> [EXERCISE DIRECTIONS]
Exactly the lines from the start of the data below through the line containing "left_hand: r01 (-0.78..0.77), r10" must be returned, and no others.

BEGIN DATASET CONTENT

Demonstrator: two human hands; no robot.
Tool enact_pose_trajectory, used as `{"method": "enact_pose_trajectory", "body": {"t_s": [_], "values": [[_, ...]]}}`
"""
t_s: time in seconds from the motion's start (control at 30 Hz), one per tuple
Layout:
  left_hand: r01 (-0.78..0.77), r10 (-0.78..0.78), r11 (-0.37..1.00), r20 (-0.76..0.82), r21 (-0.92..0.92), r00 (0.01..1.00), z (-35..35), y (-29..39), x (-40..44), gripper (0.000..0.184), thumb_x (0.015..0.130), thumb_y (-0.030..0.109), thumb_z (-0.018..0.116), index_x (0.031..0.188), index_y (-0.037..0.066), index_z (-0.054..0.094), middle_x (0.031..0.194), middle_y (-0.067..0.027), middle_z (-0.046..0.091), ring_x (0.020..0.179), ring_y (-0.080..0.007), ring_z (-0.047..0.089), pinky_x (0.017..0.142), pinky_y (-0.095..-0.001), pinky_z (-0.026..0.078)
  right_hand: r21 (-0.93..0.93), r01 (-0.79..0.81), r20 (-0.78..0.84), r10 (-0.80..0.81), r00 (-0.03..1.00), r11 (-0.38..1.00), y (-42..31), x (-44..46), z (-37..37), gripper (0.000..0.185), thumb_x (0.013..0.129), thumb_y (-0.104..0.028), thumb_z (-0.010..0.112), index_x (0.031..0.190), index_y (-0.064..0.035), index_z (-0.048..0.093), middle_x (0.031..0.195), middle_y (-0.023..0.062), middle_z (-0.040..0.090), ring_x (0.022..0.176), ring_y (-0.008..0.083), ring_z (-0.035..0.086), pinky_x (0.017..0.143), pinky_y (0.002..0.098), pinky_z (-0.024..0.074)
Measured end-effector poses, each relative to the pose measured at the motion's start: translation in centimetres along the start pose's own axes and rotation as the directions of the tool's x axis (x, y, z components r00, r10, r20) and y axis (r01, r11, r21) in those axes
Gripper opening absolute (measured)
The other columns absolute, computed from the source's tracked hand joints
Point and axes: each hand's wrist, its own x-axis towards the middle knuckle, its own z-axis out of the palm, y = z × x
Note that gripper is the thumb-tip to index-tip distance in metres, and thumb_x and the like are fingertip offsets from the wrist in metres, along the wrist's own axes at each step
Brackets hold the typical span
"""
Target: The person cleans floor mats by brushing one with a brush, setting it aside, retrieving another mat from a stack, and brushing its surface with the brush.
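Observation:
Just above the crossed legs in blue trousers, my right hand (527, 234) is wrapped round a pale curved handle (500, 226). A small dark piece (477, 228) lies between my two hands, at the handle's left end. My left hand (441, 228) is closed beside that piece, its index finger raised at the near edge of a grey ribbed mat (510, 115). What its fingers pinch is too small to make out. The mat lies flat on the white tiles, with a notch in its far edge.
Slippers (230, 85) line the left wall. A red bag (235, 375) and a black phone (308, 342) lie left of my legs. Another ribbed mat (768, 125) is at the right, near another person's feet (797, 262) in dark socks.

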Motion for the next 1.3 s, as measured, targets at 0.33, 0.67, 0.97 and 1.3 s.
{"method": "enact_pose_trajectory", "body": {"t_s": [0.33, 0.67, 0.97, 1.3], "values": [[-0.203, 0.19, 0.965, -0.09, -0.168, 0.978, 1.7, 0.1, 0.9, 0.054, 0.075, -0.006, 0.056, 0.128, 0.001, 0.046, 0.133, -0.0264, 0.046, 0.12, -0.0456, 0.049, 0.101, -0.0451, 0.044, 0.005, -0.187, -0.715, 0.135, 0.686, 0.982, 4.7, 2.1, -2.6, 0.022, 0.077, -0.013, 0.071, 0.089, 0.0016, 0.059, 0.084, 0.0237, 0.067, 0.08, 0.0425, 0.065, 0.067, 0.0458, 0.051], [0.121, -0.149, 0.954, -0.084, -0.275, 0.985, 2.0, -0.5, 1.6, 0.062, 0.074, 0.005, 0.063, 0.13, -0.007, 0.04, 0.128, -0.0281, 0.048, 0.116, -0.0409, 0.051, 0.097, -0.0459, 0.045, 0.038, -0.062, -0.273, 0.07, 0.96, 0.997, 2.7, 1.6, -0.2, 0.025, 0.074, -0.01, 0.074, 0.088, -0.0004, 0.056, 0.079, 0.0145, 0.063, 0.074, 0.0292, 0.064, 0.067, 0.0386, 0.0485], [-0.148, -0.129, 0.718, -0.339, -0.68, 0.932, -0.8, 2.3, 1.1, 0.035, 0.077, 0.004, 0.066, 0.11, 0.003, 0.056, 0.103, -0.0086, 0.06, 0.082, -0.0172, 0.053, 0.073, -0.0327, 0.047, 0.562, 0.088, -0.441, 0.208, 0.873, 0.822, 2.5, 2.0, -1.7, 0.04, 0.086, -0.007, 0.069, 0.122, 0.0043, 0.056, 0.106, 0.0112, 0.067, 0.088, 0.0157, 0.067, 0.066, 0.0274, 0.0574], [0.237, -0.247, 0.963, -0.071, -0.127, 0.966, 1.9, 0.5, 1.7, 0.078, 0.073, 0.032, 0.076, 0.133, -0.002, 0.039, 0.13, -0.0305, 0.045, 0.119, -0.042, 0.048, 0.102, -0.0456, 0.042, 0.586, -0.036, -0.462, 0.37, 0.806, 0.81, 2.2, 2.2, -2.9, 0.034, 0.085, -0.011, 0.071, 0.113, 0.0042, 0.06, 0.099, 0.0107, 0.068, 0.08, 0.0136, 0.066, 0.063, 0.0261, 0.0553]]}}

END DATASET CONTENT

> [EXERCISE SOLUTION]
Demonstrator: two human hands; no robot.
Tool enact_pose_trajectory, used as `{"method": "enact_pose_trajectory", "body": {"t_s": [_], "values": [[_, ...]]}}`
"""
t_s: time in seconds from the motion's start (control at 30 Hz), one per tuple
Layout:
  left_hand: r01 (-0.78..0.77), r10 (-0.78..0.78), r11 (-0.37..1.00), r20 (-0.76..0.82), r21 (-0.92..0.92), r00 (0.01..1.00), z (-35..35), y (-29..39), x (-40..44), gripper (0.000..0.184), thumb_x (0.015..0.130), thumb_y (-0.030..0.109), thumb_z (-0.018..0.116), index_x (0.031..0.188), index_y (-0.037..0.066), index_z (-0.054..0.094), middle_x (0.031..0.194), middle_y (-0.067..0.027), middle_z (-0.046..0.091), ring_x (0.020..0.179), ring_y (-0.080..0.007), ring_z (-0.047..0.089), pinky_x (0.017..0.142), pinky_y (-0.095..-0.001), pinky_z (-0.026..0.078)

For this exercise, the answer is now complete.